200 reports of old Gympie mine collapses in 6 years
GYMPIE'S honeycomb of old mine shafts continue to slip into the public eye with more than 200 reports of collapses in the region since 2012.
Fixing them is the job of the Gympie Shaft Repair Team, who have been at the heart of a $13.4-million repair job since the project started in the 1990s.
In the almost three decades since the team has made more than 2000 old shafts safe, including capping more than 900.
A Department of Natural Resources, Mines and Energy spokesman said there had been four shafts fixed in the past financial year, with two slippages in residents' backyards before Christmas last year.

And they are not done yet.
"The team is currently investigating a further two sites to assess the cause of reported subsidence and the extent of any mining influence," he said.

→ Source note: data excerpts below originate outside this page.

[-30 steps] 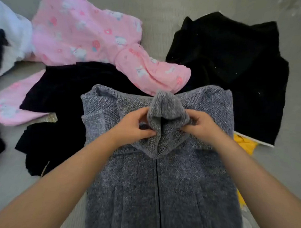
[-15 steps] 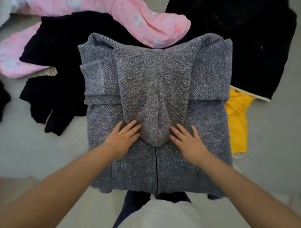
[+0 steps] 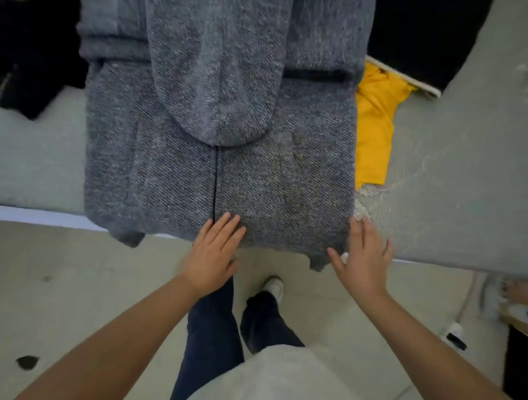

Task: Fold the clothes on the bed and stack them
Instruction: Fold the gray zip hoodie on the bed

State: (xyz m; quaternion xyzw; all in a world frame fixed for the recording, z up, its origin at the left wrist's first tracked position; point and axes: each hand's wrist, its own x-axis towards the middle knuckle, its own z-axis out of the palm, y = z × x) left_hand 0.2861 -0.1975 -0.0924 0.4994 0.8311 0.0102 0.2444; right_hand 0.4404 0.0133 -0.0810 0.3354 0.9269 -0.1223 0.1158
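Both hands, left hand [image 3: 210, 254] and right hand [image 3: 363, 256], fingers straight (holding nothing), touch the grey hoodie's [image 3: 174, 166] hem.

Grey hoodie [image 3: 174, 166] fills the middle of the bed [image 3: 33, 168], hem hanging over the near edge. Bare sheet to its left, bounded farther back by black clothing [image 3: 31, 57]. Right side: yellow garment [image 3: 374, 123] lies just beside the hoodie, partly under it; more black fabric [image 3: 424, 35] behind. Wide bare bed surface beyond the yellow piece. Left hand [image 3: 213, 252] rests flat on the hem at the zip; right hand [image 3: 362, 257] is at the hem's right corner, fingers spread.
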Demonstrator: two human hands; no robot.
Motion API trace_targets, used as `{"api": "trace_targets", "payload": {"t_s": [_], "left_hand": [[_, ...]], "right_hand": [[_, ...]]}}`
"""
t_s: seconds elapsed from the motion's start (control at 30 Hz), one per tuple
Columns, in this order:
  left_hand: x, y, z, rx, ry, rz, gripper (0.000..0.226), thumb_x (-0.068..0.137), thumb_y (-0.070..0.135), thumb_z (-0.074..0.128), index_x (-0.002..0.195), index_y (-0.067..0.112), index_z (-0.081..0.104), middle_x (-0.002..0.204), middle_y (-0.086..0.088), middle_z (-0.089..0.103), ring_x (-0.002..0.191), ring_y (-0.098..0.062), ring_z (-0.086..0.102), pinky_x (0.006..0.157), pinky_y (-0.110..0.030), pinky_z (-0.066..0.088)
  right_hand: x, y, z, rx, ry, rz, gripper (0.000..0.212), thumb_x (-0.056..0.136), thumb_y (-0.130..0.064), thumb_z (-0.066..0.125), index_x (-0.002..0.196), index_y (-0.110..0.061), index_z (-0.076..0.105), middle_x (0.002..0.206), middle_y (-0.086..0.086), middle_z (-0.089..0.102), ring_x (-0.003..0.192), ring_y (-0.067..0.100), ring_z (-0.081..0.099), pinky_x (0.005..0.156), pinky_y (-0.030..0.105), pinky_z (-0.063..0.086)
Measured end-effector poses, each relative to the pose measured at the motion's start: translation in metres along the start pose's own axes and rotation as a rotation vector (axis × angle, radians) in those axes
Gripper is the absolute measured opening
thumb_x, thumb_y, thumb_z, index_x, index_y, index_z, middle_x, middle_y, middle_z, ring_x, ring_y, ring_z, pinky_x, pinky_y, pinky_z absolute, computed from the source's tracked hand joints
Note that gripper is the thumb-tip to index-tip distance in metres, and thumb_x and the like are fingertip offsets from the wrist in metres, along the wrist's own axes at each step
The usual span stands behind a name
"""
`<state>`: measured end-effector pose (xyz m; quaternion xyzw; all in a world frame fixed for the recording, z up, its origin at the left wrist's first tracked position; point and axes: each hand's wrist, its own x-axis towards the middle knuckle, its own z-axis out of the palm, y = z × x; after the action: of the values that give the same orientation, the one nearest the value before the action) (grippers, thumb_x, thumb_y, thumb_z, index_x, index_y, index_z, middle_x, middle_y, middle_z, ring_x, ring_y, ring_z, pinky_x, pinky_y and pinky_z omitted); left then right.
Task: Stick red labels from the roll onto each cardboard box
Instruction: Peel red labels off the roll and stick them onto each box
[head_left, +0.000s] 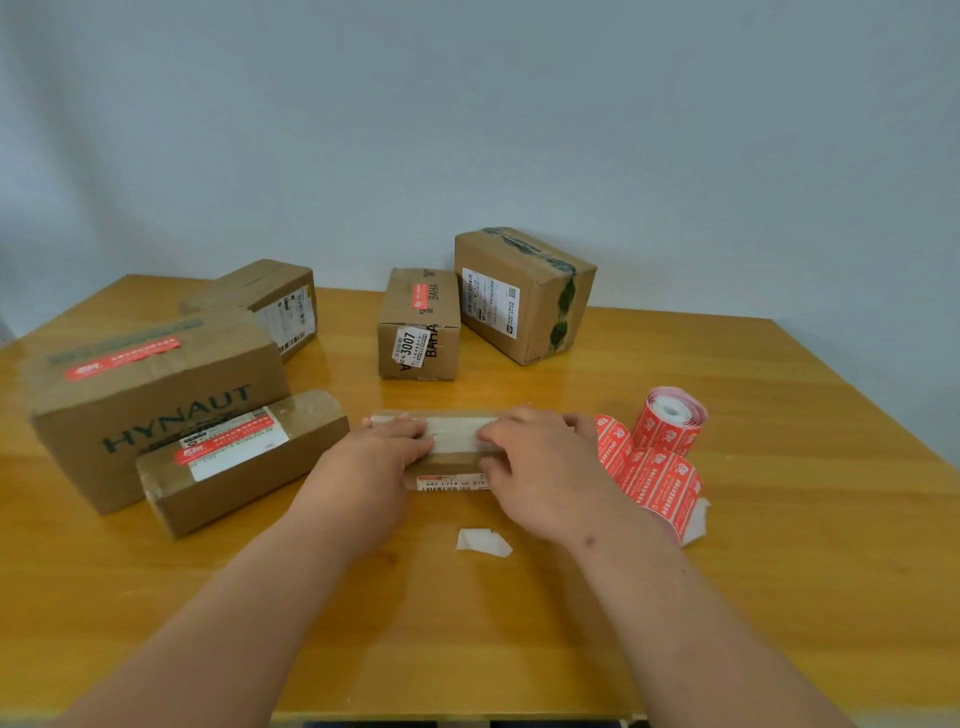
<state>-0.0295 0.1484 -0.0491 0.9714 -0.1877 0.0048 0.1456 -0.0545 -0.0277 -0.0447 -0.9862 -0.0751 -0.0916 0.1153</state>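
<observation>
Scene: a person's two bare hands work at a wooden worktop strewn with cardboard boxes.
Left hand: the left hand lies on the left end of a small flat box, fingers laid over its top, pressing rather than gripping as far as can be seen.
Right hand: the right hand covers the right end of the same box, fingers bent over the top and front edge; whether it pinches anything is hidden.
Box in hand: it sits directly under both hands, pale tape along its top, a barcode slip on its near face. No red label shows on it.
Label roll: the roll of red labels stands just beyond and to the right of the right hand, its loose strip curling down beside that wrist.
Labelled boxes: left of the left hand, a long box and a large printed box carry red labels; so does a small upright box beyond the hands.
Unlabelled, as seen: a taped box beyond the right hand, and a far box beyond the left.
Scrap: a white backing scrap lies between the forearms.
Handling: the box looks light and stiff, likely to slide, so hold one end down. The labels seem thin, floppy and sticky; lift one by a corner.
</observation>
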Motion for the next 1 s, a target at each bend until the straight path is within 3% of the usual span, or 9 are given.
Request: {"api": "trace_targets", "payload": {"t_s": [0.13, 0.37, 0.5, 0.63, 0.77, 0.9, 1.0], "left_hand": [[-0.002, 0.009, -0.006, 0.024, -0.052, -0.072, 0.075, 0.093, -0.005, 0.046, 0.152, 0.034, 0.022, 0.161, 0.017, 0.011, 0.149, -0.008, 0.005, 0.117, -0.024, 0.003], [-0.008, 0.013, 0.001, -0.115, 0.080, -0.163, 0.082, 0.094, 0.000, 0.044, 0.151, 0.043, 0.004, 0.161, 0.010, 0.018, 0.149, -0.021, 0.012, 0.120, -0.034, 0.010], [-0.010, 0.026, 0.000, -0.215, 0.215, -0.091, 0.067, 0.096, 0.003, 0.045, 0.151, 0.035, 0.024, 0.156, 0.009, 0.030, 0.147, -0.013, 0.018, 0.117, -0.027, 0.005], [-0.007, 0.037, 0.007, -0.271, 0.284, -0.007, 0.055, 0.095, 0.004, 0.046, 0.142, 0.031, 0.044, 0.146, 0.010, 0.045, 0.140, -0.009, 0.031, 0.120, -0.030, 0.016], [-0.002, 0.050, 0.013, -0.399, 0.335, 0.025, 0.041, 0.095, 0.009, 0.050, 0.130, 0.029, 0.058, 0.131, 0.011, 0.058, 0.122, -0.006, 0.049, 0.102, -0.021, 0.039], [0.004, 0.071, 0.014, -0.509, 0.247, 0.069, 0.033, 0.096, 0.028, 0.055, 0.128, 0.035, 0.058, 0.116, 0.022, 0.057, 0.093, 0.004, 0.054, 0.077, -0.006, 0.040], [0.007, 0.084, 0.018, -0.564, 0.158, 0.118, 0.043, 0.091, 0.043, 0.059, 0.133, 0.042, 0.050, 0.113, 0.025, 0.051, 0.091, 0.007, 0.052, 0.076, -0.009, 0.041]], "right_hand": [[-0.005, 0.017, -0.012, 0.017, 0.069, 0.143, 0.024, 0.096, -0.037, 0.045, 0.112, -0.033, 0.063, 0.106, -0.010, 0.056, 0.107, 0.014, 0.050, 0.101, 0.040, 0.025], [-0.020, 0.045, -0.014, 0.010, 0.068, 0.387, 0.038, 0.090, -0.038, 0.052, 0.127, -0.033, 0.055, 0.129, -0.005, 0.045, 0.124, 0.020, 0.039, 0.103, 0.040, 0.029], [-0.027, 0.050, -0.008, -0.030, 0.053, 0.436, 0.044, 0.088, -0.039, 0.051, 0.132, -0.033, 0.049, 0.133, -0.004, 0.039, 0.123, 0.023, 0.034, 0.102, 0.040, 0.028], [-0.027, 0.056, 0.000, -0.117, 0.115, 0.426, 0.034, 0.090, -0.034, 0.049, 0.122, -0.031, 0.058, 0.125, -0.005, 0.049, 0.117, 0.021, 0.041, 0.097, 0.038, 0.028], [-0.024, 0.061, 0.002, -0.009, 0.415, 0.397, 0.022, 0.086, -0.018, 0.054, 0.098, -0.024, 0.071, 0.101, -0.004, 0.061, 0.097, 0.022, 0.056, 0.085, 0.040, 0.038], [-0.020, 0.066, -0.006, 0.150, 0.623, 0.328, 0.019, 0.083, -0.007, 0.061, 0.090, -0.020, 0.073, 0.086, -0.008, 0.055, 0.084, 0.022, 0.059, 0.074, 0.047, 0.049], [-0.021, 0.070, -0.008, 0.197, 0.634, 0.137, 0.025, 0.081, -0.001, 0.057, 0.093, -0.016, 0.073, 0.090, -0.003, 0.060, 0.085, 0.017, 0.057, 0.070, 0.044, 0.051]]}}
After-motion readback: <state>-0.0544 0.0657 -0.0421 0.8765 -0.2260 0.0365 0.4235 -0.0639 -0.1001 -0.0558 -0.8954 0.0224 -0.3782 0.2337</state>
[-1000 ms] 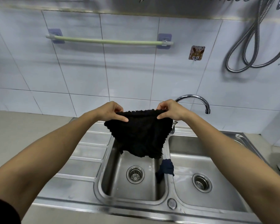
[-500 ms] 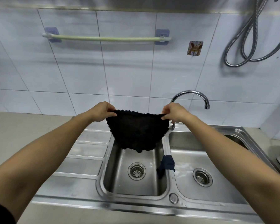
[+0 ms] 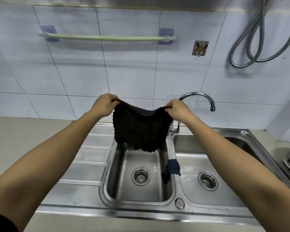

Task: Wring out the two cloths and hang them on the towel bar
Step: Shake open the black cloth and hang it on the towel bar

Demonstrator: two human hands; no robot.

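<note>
I have the black cloth (image 3: 139,129) pinched at its top corners by my left hand (image 3: 103,104) and right hand (image 3: 178,110) above the left sink basin (image 3: 137,190), limp, probably damp-heavy, so the corners look the best hold for draping

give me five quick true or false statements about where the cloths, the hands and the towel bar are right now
1. Both hands hold the black cloth by its top corners, left hand and right hand. True.
2. The black cloth already hangs over the towel bar. False: the bar is bare, and the cloth is held above the left basin.
3. A dark blue cloth is draped over the divider between the two basins. True.
4. The faucet is running water into the sink. False: no water shows at the spout.
5. The dark blue cloth hangs from the wall hook. False: the hook holds nothing.
</note>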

Of those 200 reports in the past six years, 50 mines had been capped and 50 more were remediated.

Mines Minister Anthony Lynham said the resource sector had been a jobs gold mine in the past, but not without a cost.
"It's also left us with a legacy of abandoned mines, currently being managed by our abandoned mines unit with staff based in Townsville, Rockhampton and Brisbane."
Mr Lynham said the State had committed $42million in 2016-17 in an "unprecedented boost" to manage abandoned mine risks with new mining laws to "safeguard taxpayers from hefty clean-up bills".